Me gusta Francia. No sé definir exactamente qué, pero me gusta. No es un país con el que haya desarrollado a lo largo de mi vida ningún tipo de implicación emocional o de preferencia cultural. O sea que no hay sesgo de favor. Más bien creo que en la ciudad de los Sitios uno tendería a lo opuesto. Nada que ver con mi larga anglofilia, cultivada desde la adolescencia de mil formas; o la admiración mitómana por los Estados Unidos; ni con la afinidad argentina, que tiene a la amistad y a la literatura como sustento; tampoco con la divertida seducción que sobre mí ejerce Italia; o el asombro por lo feraz de Australia. Así que este tardío afrancesamiento debe responder al puro racionalismo adulto. Aunque del mismo modo podría no tener ningún sentido. Ni necesidad de que lo haya.
Ahora me parece curioso que mi primera visita a Francia fuera precisamente a los alrededores de Toulouse, en los inicios del verano de 1984, para jugar un torneo de fútbol en el pueblecito cercano de Saint-Jean. Guardo aún fotos de aquellos días, en las que aparezco en formación antes de algún encuentro con el resto del grupo o en el desfile inaugural por las calles de la localidad, de la que apenas puedo conformar un recuerdo. Nos alojamos en las casas de los chicos anfitriones y allí descubrimos singularidades desconocidas: las horas tan distintas del almuerzo y la cena, que existían los baños sin retrete o que las lavadoras no estaban siempre en la cocina. También probé con inocencia la carne de caballo, que allá se debía de consumir con normalidad. Y me pareció bien rica.
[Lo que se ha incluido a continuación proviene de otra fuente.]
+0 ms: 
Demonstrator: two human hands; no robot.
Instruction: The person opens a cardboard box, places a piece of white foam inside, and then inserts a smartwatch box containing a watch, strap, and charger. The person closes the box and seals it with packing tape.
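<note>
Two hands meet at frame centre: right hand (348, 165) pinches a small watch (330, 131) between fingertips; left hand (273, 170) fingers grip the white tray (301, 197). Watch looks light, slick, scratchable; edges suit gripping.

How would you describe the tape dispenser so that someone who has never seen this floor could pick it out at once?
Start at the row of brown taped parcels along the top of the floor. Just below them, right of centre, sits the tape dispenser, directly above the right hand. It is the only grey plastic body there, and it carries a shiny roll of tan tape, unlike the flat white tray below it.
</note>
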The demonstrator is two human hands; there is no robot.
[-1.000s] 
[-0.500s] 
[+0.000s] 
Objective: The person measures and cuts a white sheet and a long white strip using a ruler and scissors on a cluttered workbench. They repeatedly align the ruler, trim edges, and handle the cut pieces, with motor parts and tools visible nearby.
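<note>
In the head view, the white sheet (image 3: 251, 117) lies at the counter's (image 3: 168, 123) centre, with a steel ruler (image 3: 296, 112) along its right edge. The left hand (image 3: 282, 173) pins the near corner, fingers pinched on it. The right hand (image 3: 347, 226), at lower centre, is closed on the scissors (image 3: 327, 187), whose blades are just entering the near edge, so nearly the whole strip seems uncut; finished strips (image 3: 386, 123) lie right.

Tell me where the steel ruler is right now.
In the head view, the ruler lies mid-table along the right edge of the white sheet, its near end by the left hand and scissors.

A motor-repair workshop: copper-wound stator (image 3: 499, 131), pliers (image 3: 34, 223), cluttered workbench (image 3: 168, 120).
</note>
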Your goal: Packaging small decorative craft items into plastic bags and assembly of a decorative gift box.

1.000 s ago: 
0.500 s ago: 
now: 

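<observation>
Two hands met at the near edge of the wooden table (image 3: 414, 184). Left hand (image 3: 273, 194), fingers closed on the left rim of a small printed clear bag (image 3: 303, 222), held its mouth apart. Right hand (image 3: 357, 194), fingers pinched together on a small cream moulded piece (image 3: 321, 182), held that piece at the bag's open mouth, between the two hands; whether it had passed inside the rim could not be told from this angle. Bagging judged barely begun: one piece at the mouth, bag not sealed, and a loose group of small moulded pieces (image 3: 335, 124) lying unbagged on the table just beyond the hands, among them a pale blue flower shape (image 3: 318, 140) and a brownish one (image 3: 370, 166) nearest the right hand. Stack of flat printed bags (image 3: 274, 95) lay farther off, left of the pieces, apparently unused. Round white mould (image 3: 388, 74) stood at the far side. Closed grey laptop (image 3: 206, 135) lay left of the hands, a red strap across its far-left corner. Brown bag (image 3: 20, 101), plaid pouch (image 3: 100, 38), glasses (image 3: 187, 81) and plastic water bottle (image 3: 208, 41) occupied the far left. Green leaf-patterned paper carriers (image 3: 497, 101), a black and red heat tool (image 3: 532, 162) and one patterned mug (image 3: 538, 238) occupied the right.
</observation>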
Ganamos el torneo y en la final metí uno de los varios goles que marcamos. Más nítidas aparecen las imágenes de los partidos de Francia en la Eurocopa que en esas semanas acogía el país, y que veíamos al caer la tarde en una gran pantalla instalada en los campos de juego. En particular, la tremenda semifinal contra los portugueses. Ese fue el torneo que el brillante equipo de Platini, Giresse, Tigana, Tresor, etc. le acabaría ganando a España por un error histórico de Arconada. La semifinal de la Selección contra Dinamarca la escuchamos en la radio del autocar, en el viaje de regreso: creo que paramos a tiempo pasada la línea fronteriza, para mirar los penaltis en el televisor de un bar de carretera. Más me acuerdo del terrible dolor de tripa que me dobló varias horas en el asiento, producto del surtido de bocadillos de paté con el que nos proveyeron nuestros hospedadores para la larga travesía.